B – La conception de la gouvernance sous Solvabilité 2 1° Une place centrale Sous le nouveau régime prudentiel prévu par Solvabilité 2, la gouvernance occupe une place beaucoup plus centrale que dans le régime actuel. L’un des principes de base de Solvabilité 2 réside en effet dans l’idée selon laquelle l’efficacité d’un régime prudentiel repose sur une gouvernance appropriée des organismes contrôlés. Une bonne gouvernance est considérée comme garante de l’efficacité des exigences quantitatives. La volatilité que ces dernières introduisent ne peut notamment être maîtrisée que dans le cadre d’une gouvernance saine et prudente. Ainsi, le considérant 29 de la directive Solvabilité 2 (directive 2009/13/CE) énonce : « certains risques ne peuvent être convenablement contrés qu’au moyen d’exigences concernant la gouvernance, et non par des exigences quantitatives exprimées dans le capital de solvabilité requis. L’efficacité du système de gouvernance revêt donc une importance critique pour la qualité de la gestion de l’entreprise d’assurance et pour le système de contrôle. » Le système de gouvernance devra être structuré autour d’un ensemble de procédures de contrôle de premier, deuxième et troisième niveau. Cette structure devrait permettre d’assurer la maîtrise la plus fine possible des risques propres à l’entreprise. Le premier niveau de contrôle doit être compris comme un auto-contrôle à réaliser par les opérationnels eux-mêmes. Pour procéder à cet auto-contrôle, les fonctions opérationnelles devront disposer d’un système de gestion des risques qui identifie et évalue l’ensemble des risques réels, potentiels ou émergents leur permettant de connaître de manière claire et transparente les limites acceptables de prise de risque. Le second niveau de contrôle est destiné à assurer l’application par les fonctions opérationnelles des règles du système de gouvernance : stratégies, procédures, production d’informations fiables, conformité à la réglementation. Le troisième niveau de contrôle doit assurer l’adéquation et l’efficience du système de contrôle interne. C’est le rôle de la fonction d’audit interne.

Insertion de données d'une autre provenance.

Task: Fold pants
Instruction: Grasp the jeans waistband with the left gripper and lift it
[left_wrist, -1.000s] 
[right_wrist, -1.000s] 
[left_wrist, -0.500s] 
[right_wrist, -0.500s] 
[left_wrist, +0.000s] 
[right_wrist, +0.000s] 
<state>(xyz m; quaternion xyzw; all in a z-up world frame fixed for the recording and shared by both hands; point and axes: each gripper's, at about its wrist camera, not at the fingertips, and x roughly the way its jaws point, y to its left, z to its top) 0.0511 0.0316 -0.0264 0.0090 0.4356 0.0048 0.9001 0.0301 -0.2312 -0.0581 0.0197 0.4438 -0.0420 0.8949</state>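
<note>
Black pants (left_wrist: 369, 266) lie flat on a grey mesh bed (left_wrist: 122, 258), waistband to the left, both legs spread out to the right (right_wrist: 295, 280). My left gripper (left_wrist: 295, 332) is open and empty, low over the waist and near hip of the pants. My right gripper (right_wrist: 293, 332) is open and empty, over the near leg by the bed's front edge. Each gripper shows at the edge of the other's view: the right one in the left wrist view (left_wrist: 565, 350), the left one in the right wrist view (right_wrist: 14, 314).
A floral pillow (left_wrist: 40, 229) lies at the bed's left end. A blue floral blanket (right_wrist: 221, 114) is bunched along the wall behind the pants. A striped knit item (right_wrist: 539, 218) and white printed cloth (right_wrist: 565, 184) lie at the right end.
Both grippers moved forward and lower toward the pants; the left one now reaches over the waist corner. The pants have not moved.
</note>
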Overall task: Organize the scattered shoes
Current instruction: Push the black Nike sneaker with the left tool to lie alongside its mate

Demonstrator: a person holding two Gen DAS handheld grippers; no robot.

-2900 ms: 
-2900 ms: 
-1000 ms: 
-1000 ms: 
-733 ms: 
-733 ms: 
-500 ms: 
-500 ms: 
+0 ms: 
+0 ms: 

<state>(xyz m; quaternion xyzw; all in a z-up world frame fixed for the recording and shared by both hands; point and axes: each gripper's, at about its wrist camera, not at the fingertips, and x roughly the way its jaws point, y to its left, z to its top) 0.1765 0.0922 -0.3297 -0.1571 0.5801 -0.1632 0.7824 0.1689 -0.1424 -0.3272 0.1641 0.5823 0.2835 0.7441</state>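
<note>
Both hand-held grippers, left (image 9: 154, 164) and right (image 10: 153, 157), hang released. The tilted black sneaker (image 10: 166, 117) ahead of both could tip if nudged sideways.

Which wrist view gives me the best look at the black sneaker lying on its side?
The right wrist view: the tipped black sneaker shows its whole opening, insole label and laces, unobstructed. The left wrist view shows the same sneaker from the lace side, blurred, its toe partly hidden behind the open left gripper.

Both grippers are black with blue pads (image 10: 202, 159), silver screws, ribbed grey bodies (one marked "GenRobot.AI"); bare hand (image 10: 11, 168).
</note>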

2° Une conception élargie Sous Solvabilité 2, le terme « gouvernance » ne vise pas uniquement les règles relatives à l’organisation et au fonctionnement des instances décisionnelles des organismes. D’ailleurs, les dispositions actuelles concernant l’organisation et le fonctionnement des pouvoirs devraient être conservées sous Solvabilité 2 avec éventuellement quelques modifications à la marge. Le terme « gouvernance » s’applique davantage au contrôle interne entendu dans une acception très large.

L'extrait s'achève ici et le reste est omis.